From the first entry to the last, copy each one exactly.

<<<<

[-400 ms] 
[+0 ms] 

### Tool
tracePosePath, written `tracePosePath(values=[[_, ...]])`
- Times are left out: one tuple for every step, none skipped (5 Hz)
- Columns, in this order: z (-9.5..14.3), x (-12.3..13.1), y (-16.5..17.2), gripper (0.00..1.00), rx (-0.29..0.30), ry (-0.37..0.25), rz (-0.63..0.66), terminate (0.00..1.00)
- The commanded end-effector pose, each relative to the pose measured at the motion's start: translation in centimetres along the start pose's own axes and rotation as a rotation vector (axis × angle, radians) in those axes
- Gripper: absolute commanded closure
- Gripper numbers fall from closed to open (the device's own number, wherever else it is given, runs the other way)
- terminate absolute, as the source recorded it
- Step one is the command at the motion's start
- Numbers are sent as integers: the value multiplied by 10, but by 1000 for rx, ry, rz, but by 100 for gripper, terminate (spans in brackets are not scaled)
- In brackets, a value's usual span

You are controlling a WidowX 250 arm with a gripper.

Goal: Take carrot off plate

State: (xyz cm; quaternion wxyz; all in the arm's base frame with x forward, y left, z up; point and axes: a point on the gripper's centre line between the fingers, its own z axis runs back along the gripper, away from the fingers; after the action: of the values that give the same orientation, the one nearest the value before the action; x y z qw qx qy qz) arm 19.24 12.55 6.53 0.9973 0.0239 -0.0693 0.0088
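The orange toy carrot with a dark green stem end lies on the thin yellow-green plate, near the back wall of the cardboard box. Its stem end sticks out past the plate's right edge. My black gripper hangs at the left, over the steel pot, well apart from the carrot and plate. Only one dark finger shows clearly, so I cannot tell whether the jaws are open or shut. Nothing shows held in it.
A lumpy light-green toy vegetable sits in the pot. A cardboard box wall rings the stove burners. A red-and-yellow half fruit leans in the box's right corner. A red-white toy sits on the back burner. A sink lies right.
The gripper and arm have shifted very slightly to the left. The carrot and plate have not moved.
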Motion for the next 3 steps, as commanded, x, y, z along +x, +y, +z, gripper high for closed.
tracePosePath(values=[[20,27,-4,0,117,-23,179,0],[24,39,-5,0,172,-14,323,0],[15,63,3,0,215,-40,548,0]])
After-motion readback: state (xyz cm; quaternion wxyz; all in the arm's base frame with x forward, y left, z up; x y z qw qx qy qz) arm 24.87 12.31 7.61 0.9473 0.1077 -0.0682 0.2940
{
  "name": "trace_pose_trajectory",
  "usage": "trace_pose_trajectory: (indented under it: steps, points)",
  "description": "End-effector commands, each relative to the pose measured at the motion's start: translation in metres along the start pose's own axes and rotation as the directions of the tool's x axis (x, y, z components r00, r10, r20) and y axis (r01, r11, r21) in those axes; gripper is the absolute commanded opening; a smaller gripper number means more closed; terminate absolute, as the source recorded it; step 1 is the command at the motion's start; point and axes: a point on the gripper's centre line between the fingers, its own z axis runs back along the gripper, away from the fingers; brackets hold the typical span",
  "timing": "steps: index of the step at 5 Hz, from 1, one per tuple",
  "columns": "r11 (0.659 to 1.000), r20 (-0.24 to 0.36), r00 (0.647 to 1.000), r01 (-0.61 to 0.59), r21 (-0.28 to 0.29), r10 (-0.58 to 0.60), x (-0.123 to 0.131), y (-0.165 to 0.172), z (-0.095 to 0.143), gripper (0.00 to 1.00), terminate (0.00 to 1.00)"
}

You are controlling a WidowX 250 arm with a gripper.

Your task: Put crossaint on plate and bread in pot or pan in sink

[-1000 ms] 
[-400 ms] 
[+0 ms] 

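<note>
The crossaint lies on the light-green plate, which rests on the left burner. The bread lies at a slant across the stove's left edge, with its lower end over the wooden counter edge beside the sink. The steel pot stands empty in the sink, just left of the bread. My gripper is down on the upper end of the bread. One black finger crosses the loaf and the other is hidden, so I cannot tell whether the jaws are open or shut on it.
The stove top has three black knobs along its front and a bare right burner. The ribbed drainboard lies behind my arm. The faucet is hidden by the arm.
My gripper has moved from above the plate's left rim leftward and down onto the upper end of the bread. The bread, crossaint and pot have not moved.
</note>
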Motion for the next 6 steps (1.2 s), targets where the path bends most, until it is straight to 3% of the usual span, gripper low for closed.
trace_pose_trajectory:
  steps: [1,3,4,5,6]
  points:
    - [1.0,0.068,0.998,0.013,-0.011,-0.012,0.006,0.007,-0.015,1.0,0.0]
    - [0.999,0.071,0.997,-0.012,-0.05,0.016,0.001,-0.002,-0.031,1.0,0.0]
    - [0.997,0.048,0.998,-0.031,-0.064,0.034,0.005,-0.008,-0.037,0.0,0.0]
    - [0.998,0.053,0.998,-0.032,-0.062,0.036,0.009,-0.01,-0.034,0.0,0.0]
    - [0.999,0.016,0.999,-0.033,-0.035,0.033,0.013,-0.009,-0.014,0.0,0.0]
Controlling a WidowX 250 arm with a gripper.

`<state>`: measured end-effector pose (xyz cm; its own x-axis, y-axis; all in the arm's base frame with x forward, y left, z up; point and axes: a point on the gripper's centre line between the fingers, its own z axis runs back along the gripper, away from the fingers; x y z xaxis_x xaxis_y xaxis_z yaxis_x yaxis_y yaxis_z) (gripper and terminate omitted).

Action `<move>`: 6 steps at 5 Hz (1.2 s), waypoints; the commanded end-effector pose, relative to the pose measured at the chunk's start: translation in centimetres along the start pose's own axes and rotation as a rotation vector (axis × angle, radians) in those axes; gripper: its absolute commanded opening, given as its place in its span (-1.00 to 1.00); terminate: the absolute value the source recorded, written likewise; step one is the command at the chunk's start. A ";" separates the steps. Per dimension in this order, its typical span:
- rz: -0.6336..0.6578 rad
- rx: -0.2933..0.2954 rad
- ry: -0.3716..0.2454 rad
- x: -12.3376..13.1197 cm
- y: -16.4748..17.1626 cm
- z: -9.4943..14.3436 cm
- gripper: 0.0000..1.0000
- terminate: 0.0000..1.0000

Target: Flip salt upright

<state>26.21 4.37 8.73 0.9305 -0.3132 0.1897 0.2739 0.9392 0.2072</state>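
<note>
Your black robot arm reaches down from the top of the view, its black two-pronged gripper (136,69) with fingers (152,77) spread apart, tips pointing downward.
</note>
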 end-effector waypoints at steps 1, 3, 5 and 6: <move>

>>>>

**SOLUTION BELOW:**
[-400 ms] 
[+0 ms] 

### Tool
tracePosePath, written `tracePosePath(values=[[_, ...]])`
- Times are left out: one tuple for every step, none skipped (5 Hz)
- Columns, in this order: z (-9.5..14.3), x (-12.3..13.1), y (-16.5..17.2), gripper (0.00..1.00), rx (-0.29..0.30), ry (-0.37..0.25), rz (-0.63..0.66), terminate (0.00..1.00)
- The commanded end-effector pose, each relative to the pose measured at the motion's start: translation in centimetres along the start pose's own axes and rotation as a rotation vector (axis × angle, radians) in those axes
- Gripper: absolute commanded closure
- Gripper numbers fall from closed to open (the device's own number, wherever else it is given, runs the other way)
- terminate absolute, as the source recorded it
- Step one is the command at the motion's start
- Numbers are sent as integers: the value multiplied by 10, but by 1000 for rx, ry, rz, but by 100 for gripper, terminate (spans in brackets are not scaled)
- In brackets, a value's usual span

You are controlling a WidowX 250 arm with a gripper.

Goal: Take carrot off plate

State: (xyz cm; quaternion wxyz; all in the arm's base frame with x forward, y left, z up; point and axes: a point on the gripper's centre line between the fingers, its own z axis runs back along the gripper, away from the fingers; after the action: of the values that give the same orientation, the one nearest the value before the action; x y z qw qx qy qz) arm 19.24 12.55 6.53 0.9973 0.0239 -0.0693 0.0088
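The orange toy carrot with a dark green stem end lies on the thin yellow-green plate, near the back wall of the cardboard box. Its stem end sticks out past the plate's right edge. My black gripper hangs at the left, over the steel pot, well apart from the carrot and plate. Only one dark finger shows clearly, so I cannot tell whether the jaws are open or shut. Nothing shows held in it.
A lumpy light-green toy vegetable sits in the pot. A cardboard box wall rings the stove burners. A red-and-yellow half fruit leans in the box's right corner. A red-white toy sits on the back burner. A sink lies right.
The gripper and arm have shifted very slightly to the left. The carrot and plate have not moved.
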Motion for the next 3 steps, as commanded, x, y, z along +x, +y, +z, gripper high for closed.
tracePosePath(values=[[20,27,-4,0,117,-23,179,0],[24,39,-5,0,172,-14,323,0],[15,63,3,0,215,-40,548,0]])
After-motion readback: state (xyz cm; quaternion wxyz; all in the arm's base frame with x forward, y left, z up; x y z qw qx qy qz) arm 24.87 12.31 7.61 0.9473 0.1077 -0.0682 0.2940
{
  "name": "trace_pose_trajectory",
  "usage": "trace_pose_trajectory: (indented under it: steps, points)",
  "description": "End-effector commands, each relative to the pose measured at the motion's start: translation in metres along the start pose's own axes and rotation as the directions of the tool's x axis (x, y, z components r00, r10, r20) and y axis (r01, r11, r21) in those axes; gripper is the absolute commanded opening; a smaller gripper number means more closed; terminate absolute, as the source recorded it; step 1 is the command at the motion's start; point and axes: a point on the gripper's centre line between the fingers, its own z axis runs back along the gripper, away from the fingers; brackets hold the typical span",
  "timing": "steps: index of the step at 5 Hz, from 1, one per tuple",
  "columns": "r11 (0.659 to 1.000), r20 (-0.24 to 0.36), r00 (0.647 to 1.000), r01 (-0.61 to 0.59), r21 (-0.28 to 0.29), r10 (-0.58 to 0.60), x (-0.123 to 0.131), y (-0.165 to 0.172), z (-0.095 to 0.143), gripper (0.00 to 1.00), terminate (0.00 to 1.00)"
}

You are controlling a WidowX 250 arm with a gripper.

Your task: Put crossaint on plate and bread in pot or pan in sink

[-1000 ms] 
[-400 ms] 
[+0 ms] 

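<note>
The crossaint lies on the light-green plate, which rests on the left burner. The bread lies at a slant across the stove's left edge, with its lower end over the wooden counter edge beside the sink. The steel pot stands empty in the sink, just left of the bread. My gripper is down on the upper end of the bread. One black finger crosses the loaf and the other is hidden, so I cannot tell whether the jaws are open or shut on it.
The stove top has three black knobs along its front and a bare right burner. The ribbed drainboard lies behind my arm. The faucet is hidden by the arm.
My gripper has moved from above the plate's left rim leftward and down onto the upper end of the bread. The bread, crossaint and pot have not moved.
</note>
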Motion for the next 6 steps (1.2 s), targets where the path bends most, until it is straight to 3% of the usual span, gripper low for closed.
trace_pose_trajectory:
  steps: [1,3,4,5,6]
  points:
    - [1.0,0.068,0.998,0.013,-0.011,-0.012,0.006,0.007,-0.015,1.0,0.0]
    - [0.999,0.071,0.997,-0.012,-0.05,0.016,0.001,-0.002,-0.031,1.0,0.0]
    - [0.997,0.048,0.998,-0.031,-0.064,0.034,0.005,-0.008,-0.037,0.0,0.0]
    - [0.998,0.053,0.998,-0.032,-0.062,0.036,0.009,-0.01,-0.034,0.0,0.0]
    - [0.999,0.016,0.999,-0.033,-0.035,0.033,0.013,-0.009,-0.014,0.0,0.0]
Controlling a WidowX 250 arm with a gripper.

`<state>`: measured end-effector pose (xyz cm; its own x-axis, y-axis; all in the arm's base frame with x forward, y left, z up; point and axes: a point on the gripper's centre line between the fingers, its own z axis runs back along the gripper, away from the fingers; x y z xaxis_x xaxis_y xaxis_z yaxis_x yaxis_y yaxis_z) (gripper and terminate omitted).

Action `<move>`: 6 steps at 5 Hz (1.2 s), waypoints; the commanded end-effector pose, relative to the pose measured at the chunk's start: translation in centimetres along the start pose's own axes and rotation as a rotation vector (axis × angle, radians) in those axes; gripper: its absolute commanded opening, given as its place in its span (-1.00 to 1.00); terminate: the absolute value the source recorded, written likewise; step one is the command at the chunk's start. A ";" separates the steps. Per dimension in this order, its typical span:
- rz: -0.6336..0.6578 rad
- rx: -0.2933..0.2954 rad
- ry: -0.3716..0.2454 rad
- x: -12.3376..13.1197 cm
- y: -16.4748..17.1626 cm
- z: -9.4943..14.3436 cm
- gripper: 0.0000..1.0000
- terminate: 0.0000..1.0000

Target: Flip salt upright

<state>26.21 4.37 8.73 0.9305 -0.3132 0.1897 0.2739 0.9392 0.2072</state>
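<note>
Your black robot arm reaches down from the top of the view, its black two-pronged gripper (136,69) with fingers (152,77) spread apart, tips pointing downward.
</note>
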 end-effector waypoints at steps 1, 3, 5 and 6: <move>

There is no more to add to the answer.